Huawei Cloud Cce Change Impact Analyzer

Other

Huawei Cloud CCE change impact analysis skill that converts "what changed before the incident" into provable causal attribution. Use this skill when a CCE incident may be caused by recent changes, including workload releases, ConfigMap/Secret updates, Service/Ingress/Gateway route changes, NetworkPolicy/RBAC/security policy changes, node taints or infrastructure changes, and the user needs a complete Markdown report with timeline, evidence matrix, blast radius, risk score, and conclusion. Trigger: "change impact analysis", "变更影响分析", "change risk", "变更风险", "deployment impact", "发布影响", "config change", "配置变更", "network policy change", "网络策略变更", "node taint change", "节点污点变更", "blast radius", "爆炸半径", "recent changes", "近期变更", "audit log correlation", "审计日志关联"

Install

openclaw skills install huawei-cloud-cce-change-impact-analyzer

CCE Change Impact Analyzer

⚠️ Execution Method (Must Read): This skill executes diagnosis via local Python scripts using the scripts/huawei-cloud.py dispatcher. Using hcloud, kubectl, or other CLI tools or direct API calls is prohibited.

All actions are dispatched through scripts/huawei-cloud.py with --action <action_name> and --params <json_params>

All scripts and environment check scripts are inside the skill package. You must use skill action=exec to execute them; do not run them directly in a shell

For action names and parameters, see the Core Tools section below

Do not attempt hcloud, kubectl, curl IAM, or other CLI/API methods. This skill does not depend on these tools

All paths are relative to the skill directory, which is the directory where this SKILL.md resides

Overview

This skill turns "what changed before the incident" into provable causal attribution. It ingests audit logs, K8s historical events, AOM active+history alarms, and current resource topology snapshots; filters noise; maps core changes to blast radius; scores risk by sensitivity, topology scope, security boundary span, temporal proximity to fault, and event/alarm correlation; then outputs a complete Markdown report with investigation steps, core change timeline, evidence matrix, blast radius, Top N risk alerts, conclusion, and data gaps.

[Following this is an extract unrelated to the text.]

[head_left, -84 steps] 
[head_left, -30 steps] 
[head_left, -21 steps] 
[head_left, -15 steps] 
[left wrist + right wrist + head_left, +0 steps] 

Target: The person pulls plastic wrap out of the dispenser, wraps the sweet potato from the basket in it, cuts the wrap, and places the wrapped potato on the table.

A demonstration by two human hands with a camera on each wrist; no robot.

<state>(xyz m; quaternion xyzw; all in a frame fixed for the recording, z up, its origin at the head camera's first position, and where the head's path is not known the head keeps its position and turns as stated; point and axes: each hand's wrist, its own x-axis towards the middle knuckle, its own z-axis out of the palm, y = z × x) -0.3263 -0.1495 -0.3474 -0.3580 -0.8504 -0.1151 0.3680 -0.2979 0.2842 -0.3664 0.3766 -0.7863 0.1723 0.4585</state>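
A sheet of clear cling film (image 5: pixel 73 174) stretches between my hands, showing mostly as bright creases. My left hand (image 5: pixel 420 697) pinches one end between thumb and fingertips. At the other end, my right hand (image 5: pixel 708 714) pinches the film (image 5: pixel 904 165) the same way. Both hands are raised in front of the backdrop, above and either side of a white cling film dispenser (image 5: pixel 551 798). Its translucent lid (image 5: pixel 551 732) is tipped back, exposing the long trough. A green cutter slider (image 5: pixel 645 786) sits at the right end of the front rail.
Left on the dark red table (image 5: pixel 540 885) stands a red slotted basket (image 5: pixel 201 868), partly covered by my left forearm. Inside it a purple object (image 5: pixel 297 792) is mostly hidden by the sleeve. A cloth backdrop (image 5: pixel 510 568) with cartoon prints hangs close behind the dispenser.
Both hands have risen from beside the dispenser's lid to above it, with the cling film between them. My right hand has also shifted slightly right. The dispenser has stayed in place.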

This skill is applicable to the following scenarios:

Incidents where recent workload releases, config updates, or network/security policy changes may be the cause
CoreDNS, kube-proxy, or cluster plugin configuration changes causing business-wide failures
Node taint, cordon/drain, node pool resize, or cluster upgrade triggering Pod Pending, Evicted, or NotReady
NetworkPolicy/RBAC changes causing connection timeouts, 403 errors, DNS anomalies, or cross-namespace access failures
Service/Ingress/Gateway route changes causing traffic routing failures
Correlating audit trail changes with observed failures and alarm timelines

This skill does NOT handle the following:

Executing any remediation actions (rollback, scale, delete, drain, reboot, modify NetworkPolicy/RBAC/Security Group/VPC ACL)
Making causal conclusions from object updates alone without temporal or response-signal correlation
Creating, modifying, or deleting CCE resources
Guessing or fabricating diagnosis results without evidence

Prerequisites

Before using, you must run the environment check script to complete environment validation and dependency installation in one step:

Linux / macOS: skill action=exec: bash skill://scripts/check_env.sh
Windows: skill action=exec: powershell -ExecutionPolicy Bypass -File skill://scripts/check_env.ps1

Windows Note: Do not use && to chain commands (PowerShell 5.x does not support it). Use semicolons if you need to change directories first.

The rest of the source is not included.